I’m thinking it’s simple geometry - every district has to be as close to a square as possible, and make the squares large enough or small enough to encompass the same number of people in each Congressional District.
A set of circles would generate the smallest "edge length". But, it would leave a a lot of space between them. :-)
For adjacent figures (or districts), squares would yield the smallest overall edge length. But, you'd still have the problem with political boundaries -- which is why I proposed the exceptions.
There is a way to specify this algorithmically: a good mathematician would be able to do it, and apply it to the 2010 census data (voting age population only -- no other factors should be allowed).

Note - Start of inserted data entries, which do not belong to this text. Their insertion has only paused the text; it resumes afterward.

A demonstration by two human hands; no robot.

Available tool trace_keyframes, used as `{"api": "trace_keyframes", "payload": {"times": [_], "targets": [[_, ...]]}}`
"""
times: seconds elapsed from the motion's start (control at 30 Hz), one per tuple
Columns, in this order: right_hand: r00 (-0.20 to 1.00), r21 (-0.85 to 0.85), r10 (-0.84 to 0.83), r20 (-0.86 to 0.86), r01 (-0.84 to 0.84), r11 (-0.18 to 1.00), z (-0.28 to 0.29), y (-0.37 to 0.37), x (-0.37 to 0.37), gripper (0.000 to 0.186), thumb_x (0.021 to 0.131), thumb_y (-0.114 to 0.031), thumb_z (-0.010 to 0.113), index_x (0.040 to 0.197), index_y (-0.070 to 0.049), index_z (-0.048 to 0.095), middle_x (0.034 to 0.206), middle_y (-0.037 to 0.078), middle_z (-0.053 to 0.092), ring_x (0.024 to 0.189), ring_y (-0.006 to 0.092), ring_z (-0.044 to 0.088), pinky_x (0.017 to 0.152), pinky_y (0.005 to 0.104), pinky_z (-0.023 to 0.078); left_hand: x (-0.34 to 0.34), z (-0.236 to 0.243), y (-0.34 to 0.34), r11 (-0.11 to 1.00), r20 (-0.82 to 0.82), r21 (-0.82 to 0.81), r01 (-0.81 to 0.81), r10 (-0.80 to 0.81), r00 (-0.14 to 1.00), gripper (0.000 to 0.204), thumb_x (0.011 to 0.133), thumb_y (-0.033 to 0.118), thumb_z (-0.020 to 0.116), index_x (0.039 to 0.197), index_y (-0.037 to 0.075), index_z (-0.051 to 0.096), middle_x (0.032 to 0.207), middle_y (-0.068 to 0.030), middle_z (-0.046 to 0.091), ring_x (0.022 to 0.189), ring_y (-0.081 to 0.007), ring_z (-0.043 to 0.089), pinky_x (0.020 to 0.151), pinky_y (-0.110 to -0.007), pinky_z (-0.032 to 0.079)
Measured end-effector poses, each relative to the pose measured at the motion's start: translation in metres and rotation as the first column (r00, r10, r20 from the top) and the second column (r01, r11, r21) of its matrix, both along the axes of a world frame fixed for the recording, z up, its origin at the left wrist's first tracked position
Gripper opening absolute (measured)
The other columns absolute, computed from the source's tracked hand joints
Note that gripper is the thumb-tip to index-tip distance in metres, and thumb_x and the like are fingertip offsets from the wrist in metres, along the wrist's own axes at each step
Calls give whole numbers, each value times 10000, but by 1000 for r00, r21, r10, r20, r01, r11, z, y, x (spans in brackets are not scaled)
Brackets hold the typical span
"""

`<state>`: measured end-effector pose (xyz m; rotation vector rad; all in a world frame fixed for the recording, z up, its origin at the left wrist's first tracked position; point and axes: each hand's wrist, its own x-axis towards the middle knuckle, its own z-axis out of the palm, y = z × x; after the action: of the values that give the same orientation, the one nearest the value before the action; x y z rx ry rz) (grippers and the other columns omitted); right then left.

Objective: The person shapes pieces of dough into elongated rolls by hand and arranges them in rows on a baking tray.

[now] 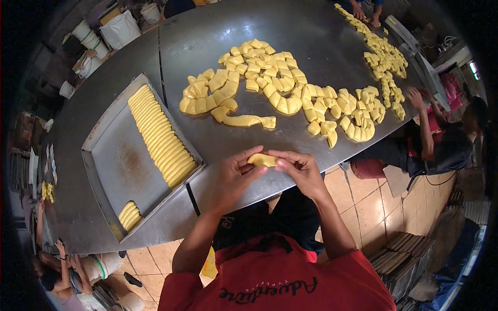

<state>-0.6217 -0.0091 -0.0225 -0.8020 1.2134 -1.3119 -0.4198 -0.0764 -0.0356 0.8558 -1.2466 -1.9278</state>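
Observation:
A small piece of yellow dough (pixel 263 159) is stretched between my two hands above the table's near edge. My left hand (pixel 237 168) pinches its left end, and my right hand (pixel 296 168) grips its right end with thumb and fingers. Beyond them, many cut dough pieces (pixel 280 78) lie in a winding heap on the metal table (pixel 202 31). One longer dough strip (pixel 241 120) curves out toward my hands. To the left sits a metal tray (pixel 111 140) with a long row of shaped dough rolls (pixel 158 135) along its right side and a short row (pixel 129 215) in its near corner.
Another dough heap (pixel 384 59) runs along the table's right side, where co-workers' hands (pixel 417 98) reach in. More people work at the lower left. White buckets (pixel 88 36) stand beyond the far left edge. Stacked trays (pixel 402 259) are on the tiled floor at right.

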Motion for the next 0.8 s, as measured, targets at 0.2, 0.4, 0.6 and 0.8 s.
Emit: {"api": "trace_keyframes", "payload": {"times": [0.2,0.4,0.6,0.8], "targets": [[924,-47,14,-382,-34,998,-31,4,-3,285,1013,-24,761,1297,4,769,1095,71,747,922,80,699,839,237,575,2,-5,-4,990,178,-141,30,-5,984,333,1018,53,736,1345,-13,725,1191,-124,781,1088,-119,714,936,-273,599],[968,-170,-26,-248,-17,985,-14,12,3,266,987,-24,780,1248,28,776,1110,91,769,1033,120,719,832,272,602,11,13,-9,969,164,-24,248,-241,957,301,1027,61,726,1312,-35,735,1305,-132,753,1178,-147,707,979,-308,619],[417,-439,-304,-857,-279,854,-11,8,-4,307,926,-69,828,1230,-40,800,1020,134,735,876,249,734,746,378,598,-6,24,4,981,345,-177,83,-17,938,281,1030,75,736,1282,-48,743,1169,-150,797,994,-157,766,873,-294,610],[949,-193,-166,-269,116,974,4,1,10,183,996,-92,783,1159,-14,814,925,83,754,845,117,708,685,305,536,-11,22,8,886,251,-463,-9,141,958,171,1032,122,747,1120,-13,806,1064,-141,823,930,-133,775,787,-292,608]]}}
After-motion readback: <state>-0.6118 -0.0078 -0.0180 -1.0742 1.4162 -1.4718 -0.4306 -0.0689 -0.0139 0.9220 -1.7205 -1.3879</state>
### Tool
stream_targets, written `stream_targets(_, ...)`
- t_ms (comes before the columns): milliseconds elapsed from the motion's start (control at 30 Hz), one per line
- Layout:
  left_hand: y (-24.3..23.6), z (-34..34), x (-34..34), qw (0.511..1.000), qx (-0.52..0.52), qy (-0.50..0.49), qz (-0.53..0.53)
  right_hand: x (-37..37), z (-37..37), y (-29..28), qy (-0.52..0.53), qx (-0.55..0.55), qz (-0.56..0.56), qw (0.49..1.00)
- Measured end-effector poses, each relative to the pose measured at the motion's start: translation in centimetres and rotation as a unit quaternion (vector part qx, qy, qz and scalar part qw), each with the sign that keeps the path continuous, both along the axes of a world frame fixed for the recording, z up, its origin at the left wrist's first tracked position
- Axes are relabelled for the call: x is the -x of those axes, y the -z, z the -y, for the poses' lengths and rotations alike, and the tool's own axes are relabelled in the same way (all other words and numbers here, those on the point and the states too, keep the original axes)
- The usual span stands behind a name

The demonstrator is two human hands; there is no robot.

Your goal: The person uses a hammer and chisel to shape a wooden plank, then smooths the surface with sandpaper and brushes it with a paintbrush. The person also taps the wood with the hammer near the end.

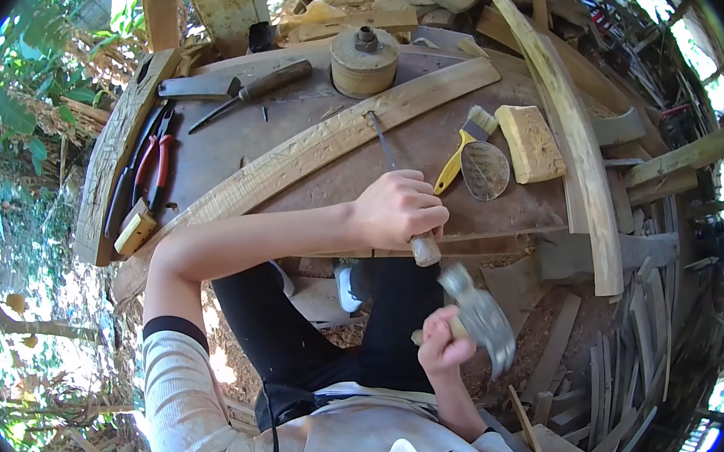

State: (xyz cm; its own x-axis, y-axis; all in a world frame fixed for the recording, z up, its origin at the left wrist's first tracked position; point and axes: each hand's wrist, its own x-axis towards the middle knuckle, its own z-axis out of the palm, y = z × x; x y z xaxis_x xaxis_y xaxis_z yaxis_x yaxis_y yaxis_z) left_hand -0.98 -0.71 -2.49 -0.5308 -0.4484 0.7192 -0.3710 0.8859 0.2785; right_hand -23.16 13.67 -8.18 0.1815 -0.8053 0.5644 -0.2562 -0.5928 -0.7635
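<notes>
My left hand [400,205] is wrapped around the wooden handle of a chisel [425,249]. The metal blade slants away to the far left, its tip meeting a long, slightly curved wooden plank [304,152] that lies diagonally over the worktable. In my right hand [445,342], closed round a short handle, is a claw hammer [483,321]. Its metal head, a little blurred, is close to the butt end of the chisel but apart from it. My left forearm crosses over the near part of the plank and hides some of it.
On the brown worktable [285,206] lie red-handled pliers [155,163], another wooden-handled tool [257,92], a yellow-handled brush [464,145], an oval dish-like piece [484,171] and a wood block [530,145]. A round container [364,62] stands behind. One long pale timber [564,115] bounds the right.
</notes>
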Motion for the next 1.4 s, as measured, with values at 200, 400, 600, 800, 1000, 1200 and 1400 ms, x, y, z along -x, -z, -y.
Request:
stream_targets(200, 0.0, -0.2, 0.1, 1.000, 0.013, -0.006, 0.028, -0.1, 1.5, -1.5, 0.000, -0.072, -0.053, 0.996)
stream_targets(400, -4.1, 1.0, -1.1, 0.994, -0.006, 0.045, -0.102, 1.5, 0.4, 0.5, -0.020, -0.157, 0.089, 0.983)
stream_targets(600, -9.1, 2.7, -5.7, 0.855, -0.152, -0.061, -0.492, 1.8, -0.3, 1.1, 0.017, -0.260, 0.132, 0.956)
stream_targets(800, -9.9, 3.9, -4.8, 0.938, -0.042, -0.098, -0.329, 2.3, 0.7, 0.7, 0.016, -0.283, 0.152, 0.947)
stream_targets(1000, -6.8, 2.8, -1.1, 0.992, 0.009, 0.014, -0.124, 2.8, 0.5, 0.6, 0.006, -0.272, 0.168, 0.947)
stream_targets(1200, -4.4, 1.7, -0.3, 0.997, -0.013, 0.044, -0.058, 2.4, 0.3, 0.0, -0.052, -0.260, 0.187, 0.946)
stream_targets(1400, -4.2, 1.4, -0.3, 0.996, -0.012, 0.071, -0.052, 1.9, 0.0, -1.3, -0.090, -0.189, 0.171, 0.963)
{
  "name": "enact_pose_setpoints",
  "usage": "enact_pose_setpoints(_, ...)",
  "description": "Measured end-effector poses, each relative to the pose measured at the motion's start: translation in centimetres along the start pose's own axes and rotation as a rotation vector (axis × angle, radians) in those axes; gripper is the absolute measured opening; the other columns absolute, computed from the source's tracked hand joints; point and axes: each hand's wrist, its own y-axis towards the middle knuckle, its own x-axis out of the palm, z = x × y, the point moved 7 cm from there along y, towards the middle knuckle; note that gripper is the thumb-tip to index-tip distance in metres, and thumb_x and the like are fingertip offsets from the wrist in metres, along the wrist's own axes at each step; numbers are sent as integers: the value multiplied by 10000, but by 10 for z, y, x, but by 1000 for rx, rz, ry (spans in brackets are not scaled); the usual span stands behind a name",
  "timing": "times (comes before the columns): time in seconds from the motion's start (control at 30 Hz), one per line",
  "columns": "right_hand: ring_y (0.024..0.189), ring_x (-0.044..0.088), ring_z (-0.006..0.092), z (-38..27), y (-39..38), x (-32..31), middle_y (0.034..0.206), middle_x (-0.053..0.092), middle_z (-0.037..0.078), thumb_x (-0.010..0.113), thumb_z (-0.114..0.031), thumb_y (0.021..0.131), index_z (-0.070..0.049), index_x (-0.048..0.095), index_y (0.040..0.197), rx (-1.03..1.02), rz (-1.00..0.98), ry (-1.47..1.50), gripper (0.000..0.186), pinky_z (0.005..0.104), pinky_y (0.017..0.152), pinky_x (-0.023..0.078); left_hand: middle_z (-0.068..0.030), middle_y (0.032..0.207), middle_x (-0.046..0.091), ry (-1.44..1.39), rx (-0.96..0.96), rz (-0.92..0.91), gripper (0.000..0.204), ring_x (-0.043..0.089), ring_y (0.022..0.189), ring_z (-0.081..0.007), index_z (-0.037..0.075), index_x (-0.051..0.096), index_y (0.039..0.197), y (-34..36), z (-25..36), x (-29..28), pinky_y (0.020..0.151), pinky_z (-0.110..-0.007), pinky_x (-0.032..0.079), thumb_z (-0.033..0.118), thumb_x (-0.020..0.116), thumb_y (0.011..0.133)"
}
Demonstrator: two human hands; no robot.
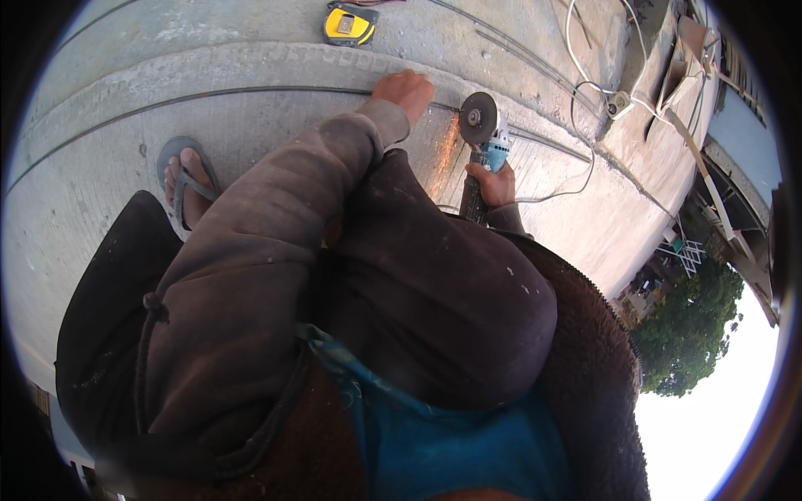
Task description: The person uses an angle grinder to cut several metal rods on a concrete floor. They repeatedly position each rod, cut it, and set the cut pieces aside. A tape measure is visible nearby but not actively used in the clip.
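Note:
A long thin metal rod (251, 89) lies along the concrete, bowed by the lens. My left hand (405, 93) is closed over it near its right end, pressing close to the ground. My right hand (497, 184) grips a blue and black angle grinder (494, 155), whose dark cutting disc (478, 118) stands at the rod just right of my left hand. Orange sparks (446, 155) stream from the disc down toward my knee. The exact contact between disc and rod is hard to make out.
A yellow and black tape measure (351, 25) lies beyond my left hand. More rods (535, 63) rest at the far right. A dark cord runs from near the grinder to a socket box (619, 103) with white cable. My sandalled foot (192, 184) is left.

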Motion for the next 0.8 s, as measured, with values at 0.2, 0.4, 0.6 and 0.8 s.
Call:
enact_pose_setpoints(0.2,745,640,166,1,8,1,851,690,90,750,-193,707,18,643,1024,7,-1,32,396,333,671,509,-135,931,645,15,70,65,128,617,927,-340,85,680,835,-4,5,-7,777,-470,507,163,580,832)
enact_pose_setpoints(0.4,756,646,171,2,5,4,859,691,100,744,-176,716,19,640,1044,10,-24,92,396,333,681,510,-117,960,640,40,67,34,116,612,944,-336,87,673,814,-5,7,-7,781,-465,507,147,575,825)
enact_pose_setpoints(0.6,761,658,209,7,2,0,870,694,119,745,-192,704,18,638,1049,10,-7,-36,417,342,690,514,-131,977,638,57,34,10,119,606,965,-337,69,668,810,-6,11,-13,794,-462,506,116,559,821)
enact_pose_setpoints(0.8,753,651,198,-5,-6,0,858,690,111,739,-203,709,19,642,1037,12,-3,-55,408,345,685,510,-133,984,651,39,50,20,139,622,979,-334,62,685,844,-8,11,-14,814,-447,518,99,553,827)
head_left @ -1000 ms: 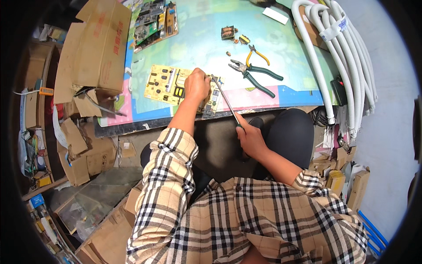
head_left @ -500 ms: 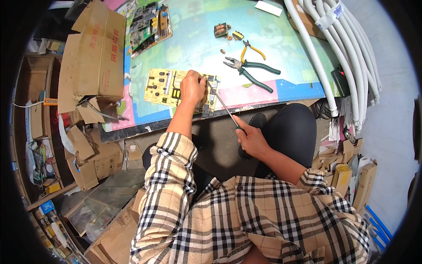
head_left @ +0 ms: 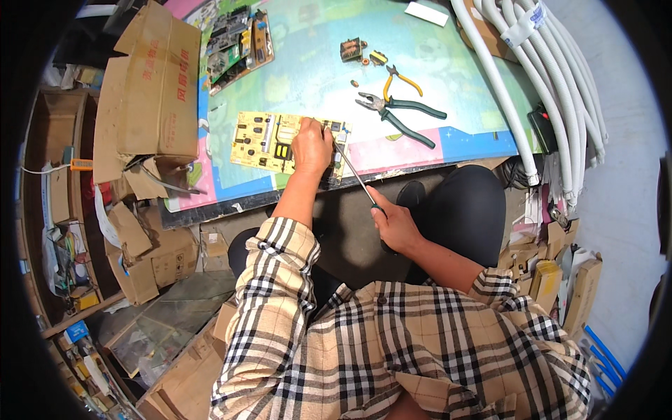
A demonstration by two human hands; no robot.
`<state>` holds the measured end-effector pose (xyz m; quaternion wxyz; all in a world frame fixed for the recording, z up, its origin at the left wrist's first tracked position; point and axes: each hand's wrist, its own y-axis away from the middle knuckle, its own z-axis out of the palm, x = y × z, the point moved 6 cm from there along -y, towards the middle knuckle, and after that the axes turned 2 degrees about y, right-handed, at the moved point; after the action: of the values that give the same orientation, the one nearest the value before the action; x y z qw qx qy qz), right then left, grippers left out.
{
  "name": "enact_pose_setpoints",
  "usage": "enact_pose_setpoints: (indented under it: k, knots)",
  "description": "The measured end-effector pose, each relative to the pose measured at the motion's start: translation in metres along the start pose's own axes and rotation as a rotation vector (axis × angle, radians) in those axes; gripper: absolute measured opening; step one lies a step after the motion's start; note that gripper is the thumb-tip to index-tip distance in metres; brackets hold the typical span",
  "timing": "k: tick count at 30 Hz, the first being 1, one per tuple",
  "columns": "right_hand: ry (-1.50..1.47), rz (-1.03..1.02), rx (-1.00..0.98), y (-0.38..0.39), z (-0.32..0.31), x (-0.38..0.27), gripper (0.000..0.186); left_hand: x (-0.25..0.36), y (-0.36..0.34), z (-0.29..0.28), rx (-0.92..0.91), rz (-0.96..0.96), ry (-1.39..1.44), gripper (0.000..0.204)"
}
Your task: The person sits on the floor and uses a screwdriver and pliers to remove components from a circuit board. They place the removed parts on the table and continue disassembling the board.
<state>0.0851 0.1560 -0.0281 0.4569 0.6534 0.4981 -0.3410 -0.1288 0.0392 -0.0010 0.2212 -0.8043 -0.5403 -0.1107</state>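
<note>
A yellow circuit board (head_left: 263, 148) carrying black and white components lies at the near edge of the table. Over its right half is my left hand (head_left: 312, 145), fingers bent and closed; the hand hides what they grip. My right hand (head_left: 397, 225) is wrapped round the dark handle of a screwdriver (head_left: 357, 173). The metal shaft slants up and left to the board's right part, with its tip close beside my left fingers. Whether the tip touches a component cannot be made out.
Right of the board lie green-handled pliers (head_left: 399, 115) and yellow-handled cutters (head_left: 402, 82). Beyond them are a copper-wound transformer (head_left: 352, 49) and small parts. More circuit boards (head_left: 239, 50) sit at the far left, beside a cardboard box (head_left: 157, 91). White corrugated hoses (head_left: 560, 91) hang at the right.
My left hand has shifted slightly right over the board. My right hand has moved a little to the left with the screwdriver, whose tip stays near my left fingers.
</note>
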Motion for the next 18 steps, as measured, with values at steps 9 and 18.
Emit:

THEN, someone could test it against recent vote tabulations to predict the probable outcomes and identify the contested districts. It would be really interesting to compare it to the results of the inevitable gerrymandering.
This would be an great research project. I wonder if anyone would be willing to undertake it and publish the results?
Squares and circles are hard because districts have uneven population densities. And you still have to decide where to seed the squares or circiles. But fortunately, computer programs can be sophisticated enough to implement an agreed-apon set of values. I’d suggest tasking the computer to find districts which divide the fewest number of local-government jurisdictions. The jursidictions could be weighted for population, so splitting wards in Manhattan would be as bad as splitting counties in the Adirondack; that way gerrymandering couldn’t take place within massive jurisdictions.